1. Aluminium compounds
These are most commonly found in deodorants and antiperspirants. They leave a white cast on skin when applied and can also cause irritation and rashes.

2. Fragrance
Synthetic fragrance ingredients can trigger irritation and break-outs which is why so many hypoallergenic products are also fragrance free. Fragrance isn’t just used in perfume and cologne, it’s also used in many skincare products.

3. Emollients
Emollients are ingredients designed to feel good on your skin by softening the skin layer. But many of them can cause breakouts, especially for acne-prone and oily skin.  You should also avoid products which use lanolin, coconut butter, isopropyl palmitate, isostearyl isosterate, and myristyl lactate.

4. Sulfates
Everything from shampoo and body wash to baby soap contains sodium laureth sulfate and sodium lauryl sulfate. So if you’re experiencing chronic eye and/or skin irritation, hairfall, and breakouts,  you may want to skip using these products.

5. Parabens
A lot of personal care products use parabens – a group of synthetic compounds commonly used as preservatives. They tend to be harsh on skin and can worsen conditions like eczema, psoriasis, and acne.
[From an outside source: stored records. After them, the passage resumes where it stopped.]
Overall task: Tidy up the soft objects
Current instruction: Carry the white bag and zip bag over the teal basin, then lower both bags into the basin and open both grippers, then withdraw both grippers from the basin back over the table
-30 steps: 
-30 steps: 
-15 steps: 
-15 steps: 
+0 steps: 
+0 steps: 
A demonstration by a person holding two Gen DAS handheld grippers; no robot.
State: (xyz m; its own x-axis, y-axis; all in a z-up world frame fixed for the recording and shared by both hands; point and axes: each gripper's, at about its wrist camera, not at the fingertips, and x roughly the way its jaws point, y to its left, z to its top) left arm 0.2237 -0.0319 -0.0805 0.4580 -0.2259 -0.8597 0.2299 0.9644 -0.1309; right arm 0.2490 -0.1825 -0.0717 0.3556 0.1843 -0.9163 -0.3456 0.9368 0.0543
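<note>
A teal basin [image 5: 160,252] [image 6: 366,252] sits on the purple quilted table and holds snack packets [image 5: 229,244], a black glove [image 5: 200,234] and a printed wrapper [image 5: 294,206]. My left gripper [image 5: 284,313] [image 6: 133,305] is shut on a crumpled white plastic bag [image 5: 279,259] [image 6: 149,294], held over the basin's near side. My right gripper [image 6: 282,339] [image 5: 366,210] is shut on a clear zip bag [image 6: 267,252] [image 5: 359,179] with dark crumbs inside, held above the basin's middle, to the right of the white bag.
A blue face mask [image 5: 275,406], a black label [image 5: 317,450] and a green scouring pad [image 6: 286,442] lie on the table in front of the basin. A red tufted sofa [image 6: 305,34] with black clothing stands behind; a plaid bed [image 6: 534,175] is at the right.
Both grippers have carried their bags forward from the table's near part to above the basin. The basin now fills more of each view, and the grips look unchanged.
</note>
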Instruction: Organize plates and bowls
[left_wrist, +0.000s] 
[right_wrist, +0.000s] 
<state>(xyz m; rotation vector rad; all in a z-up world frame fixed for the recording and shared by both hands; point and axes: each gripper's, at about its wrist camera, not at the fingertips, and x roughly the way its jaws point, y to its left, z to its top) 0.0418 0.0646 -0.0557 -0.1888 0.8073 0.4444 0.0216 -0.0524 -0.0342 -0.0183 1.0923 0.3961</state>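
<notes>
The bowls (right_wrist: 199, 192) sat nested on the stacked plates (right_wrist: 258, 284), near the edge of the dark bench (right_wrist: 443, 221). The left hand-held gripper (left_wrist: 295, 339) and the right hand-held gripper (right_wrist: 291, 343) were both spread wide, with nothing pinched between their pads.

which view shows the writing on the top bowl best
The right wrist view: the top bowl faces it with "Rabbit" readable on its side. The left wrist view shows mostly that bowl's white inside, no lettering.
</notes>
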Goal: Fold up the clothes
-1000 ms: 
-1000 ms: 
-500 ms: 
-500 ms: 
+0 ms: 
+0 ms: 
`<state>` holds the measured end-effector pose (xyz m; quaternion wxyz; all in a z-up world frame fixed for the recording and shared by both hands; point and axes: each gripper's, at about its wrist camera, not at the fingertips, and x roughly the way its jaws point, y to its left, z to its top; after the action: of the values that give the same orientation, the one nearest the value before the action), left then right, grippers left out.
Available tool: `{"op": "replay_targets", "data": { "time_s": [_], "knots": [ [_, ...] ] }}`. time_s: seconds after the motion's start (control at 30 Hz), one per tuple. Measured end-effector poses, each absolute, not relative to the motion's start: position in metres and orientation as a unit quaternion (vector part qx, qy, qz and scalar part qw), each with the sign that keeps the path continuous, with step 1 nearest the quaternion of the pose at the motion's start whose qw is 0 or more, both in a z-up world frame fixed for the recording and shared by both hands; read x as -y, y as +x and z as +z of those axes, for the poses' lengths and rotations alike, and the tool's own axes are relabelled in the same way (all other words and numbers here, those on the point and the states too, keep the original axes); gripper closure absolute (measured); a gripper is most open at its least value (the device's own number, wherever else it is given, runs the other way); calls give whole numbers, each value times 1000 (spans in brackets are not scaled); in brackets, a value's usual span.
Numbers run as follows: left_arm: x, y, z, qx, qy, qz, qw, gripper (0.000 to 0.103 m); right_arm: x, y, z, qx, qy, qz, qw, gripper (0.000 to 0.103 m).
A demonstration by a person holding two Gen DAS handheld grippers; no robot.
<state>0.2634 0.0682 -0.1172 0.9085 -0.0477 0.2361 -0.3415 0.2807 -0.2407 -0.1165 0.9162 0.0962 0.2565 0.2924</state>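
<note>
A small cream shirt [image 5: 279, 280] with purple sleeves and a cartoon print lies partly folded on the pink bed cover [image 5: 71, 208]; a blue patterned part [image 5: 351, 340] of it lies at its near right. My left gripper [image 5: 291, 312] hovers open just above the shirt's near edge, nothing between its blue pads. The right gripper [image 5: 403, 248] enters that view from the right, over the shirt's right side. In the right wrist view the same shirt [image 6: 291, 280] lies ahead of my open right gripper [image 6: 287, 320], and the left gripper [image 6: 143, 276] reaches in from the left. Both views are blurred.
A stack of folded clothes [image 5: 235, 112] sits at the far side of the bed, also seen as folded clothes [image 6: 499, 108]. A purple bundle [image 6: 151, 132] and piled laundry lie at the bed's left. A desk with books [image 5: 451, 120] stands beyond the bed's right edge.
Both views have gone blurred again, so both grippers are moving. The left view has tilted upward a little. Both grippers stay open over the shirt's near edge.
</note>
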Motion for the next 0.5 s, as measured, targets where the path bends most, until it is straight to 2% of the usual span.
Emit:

All skincare & cosmetic products are formulated with chemicals and acids that increase their shelf-life. Unless one decides to go completely natural and chemical free, there is a chance that even hypoallergenic products can cause skin issues. The best way to figure out what works for your skin is to conduct a patch test before using a product.

If you’re looking at making the switch to non-comedogenic, hypoallergenic skin care – you can do so with an expert opinion. Book a consultation with a dermatologist on TABIIB.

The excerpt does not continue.